Being given the chance to run your own catering business for an investment of just £5,000 sounds almost too good to be true. Yet this is what Domino's Pizza is offering store managers who want to become franchisees but cannot raise the £100,000 capital required.
The company says the offer is based on the success of a similar scheme in the USA, and should enable the company to expand faster and give opportunities to managers who might otherwise not be able to make the move. But there are a number of factors which need to be borne in mind by prospective lessees, the term used by Domino's to describe people taking up the new scheme.

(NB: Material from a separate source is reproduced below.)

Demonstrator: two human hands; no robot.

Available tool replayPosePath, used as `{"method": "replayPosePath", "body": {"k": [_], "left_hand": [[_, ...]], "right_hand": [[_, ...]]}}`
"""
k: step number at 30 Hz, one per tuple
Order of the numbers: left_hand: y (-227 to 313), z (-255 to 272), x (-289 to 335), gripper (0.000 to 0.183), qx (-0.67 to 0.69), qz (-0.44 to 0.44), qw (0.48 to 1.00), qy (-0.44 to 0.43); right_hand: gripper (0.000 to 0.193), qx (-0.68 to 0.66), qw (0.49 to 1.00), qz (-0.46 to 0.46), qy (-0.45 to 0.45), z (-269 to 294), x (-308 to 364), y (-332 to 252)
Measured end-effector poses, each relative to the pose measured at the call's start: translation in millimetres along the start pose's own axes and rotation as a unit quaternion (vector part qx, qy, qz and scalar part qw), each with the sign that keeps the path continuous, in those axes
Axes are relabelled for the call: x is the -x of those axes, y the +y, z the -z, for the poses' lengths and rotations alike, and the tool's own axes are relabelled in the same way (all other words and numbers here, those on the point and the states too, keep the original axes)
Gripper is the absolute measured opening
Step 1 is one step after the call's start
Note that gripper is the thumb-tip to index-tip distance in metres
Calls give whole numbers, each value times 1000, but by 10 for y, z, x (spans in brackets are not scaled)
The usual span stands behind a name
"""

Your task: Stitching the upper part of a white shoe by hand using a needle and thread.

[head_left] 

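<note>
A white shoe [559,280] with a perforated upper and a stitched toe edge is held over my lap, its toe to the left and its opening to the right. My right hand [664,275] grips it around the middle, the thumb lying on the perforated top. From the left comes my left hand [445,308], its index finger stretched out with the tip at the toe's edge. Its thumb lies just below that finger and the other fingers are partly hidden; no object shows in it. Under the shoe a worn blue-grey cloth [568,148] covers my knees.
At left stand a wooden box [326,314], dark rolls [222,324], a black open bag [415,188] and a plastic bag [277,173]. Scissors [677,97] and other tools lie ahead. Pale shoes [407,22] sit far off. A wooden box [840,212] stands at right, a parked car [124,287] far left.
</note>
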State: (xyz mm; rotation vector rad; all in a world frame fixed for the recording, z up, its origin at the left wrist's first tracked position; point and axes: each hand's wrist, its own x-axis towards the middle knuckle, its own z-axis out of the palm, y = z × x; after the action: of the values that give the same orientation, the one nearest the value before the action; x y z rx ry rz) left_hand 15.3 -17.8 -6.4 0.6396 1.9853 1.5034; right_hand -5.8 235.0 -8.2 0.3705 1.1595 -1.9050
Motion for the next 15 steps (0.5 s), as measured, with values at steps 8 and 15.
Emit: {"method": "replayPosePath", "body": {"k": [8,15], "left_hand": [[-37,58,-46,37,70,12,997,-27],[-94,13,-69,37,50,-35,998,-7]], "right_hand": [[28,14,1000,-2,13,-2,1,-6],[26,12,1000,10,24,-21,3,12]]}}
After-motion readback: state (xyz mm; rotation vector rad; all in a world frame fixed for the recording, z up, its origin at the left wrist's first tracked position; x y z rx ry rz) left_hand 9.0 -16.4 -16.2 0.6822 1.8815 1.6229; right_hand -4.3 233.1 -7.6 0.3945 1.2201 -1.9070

First is the requirement to hand over 25% of annual turnover to the company. This means paying £50,000 a year on a property with a turnover of £200,000, made up of £20,000 in management and advertising levies and £30,000 to cover the annual rent and the cost to Domino's Pizza of setting up the business.
Usually, the franchisee would have to raise about £100,000 and then have to pay £20,000 in management and advertising levies, plus rent on top of that. Costs faced by lessees under this new scheme are similar to those faced by franchisees who borrow all or most of the money needed to set themselves up in business.
The home delivery pizza market is highly competitive and the failure rate is relatively high. It is therefore unlikely that many lessees would be able to make enough money to open a second or third store as full franchisees, as the company claims.
It is more likely that lessees will struggle to make a living. Faced with a battle for survival, they may then resort to unhealthy practices such as the one recently exposed at Burger King.
Such a scenario sounds gloomy. The counter argument is that this new initiative might help Domino's expand from 100 to 240 UK stores by 1998. But if Domino's does achieve its target, what will be the cost to its franchisees and their staff?
A recent study of pizza home delivery franchises by Stuart Price and the Pizza and Pasta Association revealed that franchising tended to benefit the franchise or more than the franchisee and that the latter frequently have rising debts and low or negative equity.
The message for any potential franchisee or lessee is do your sums carefully, seek professional advice and talk to established operators before making a move you could live to regret.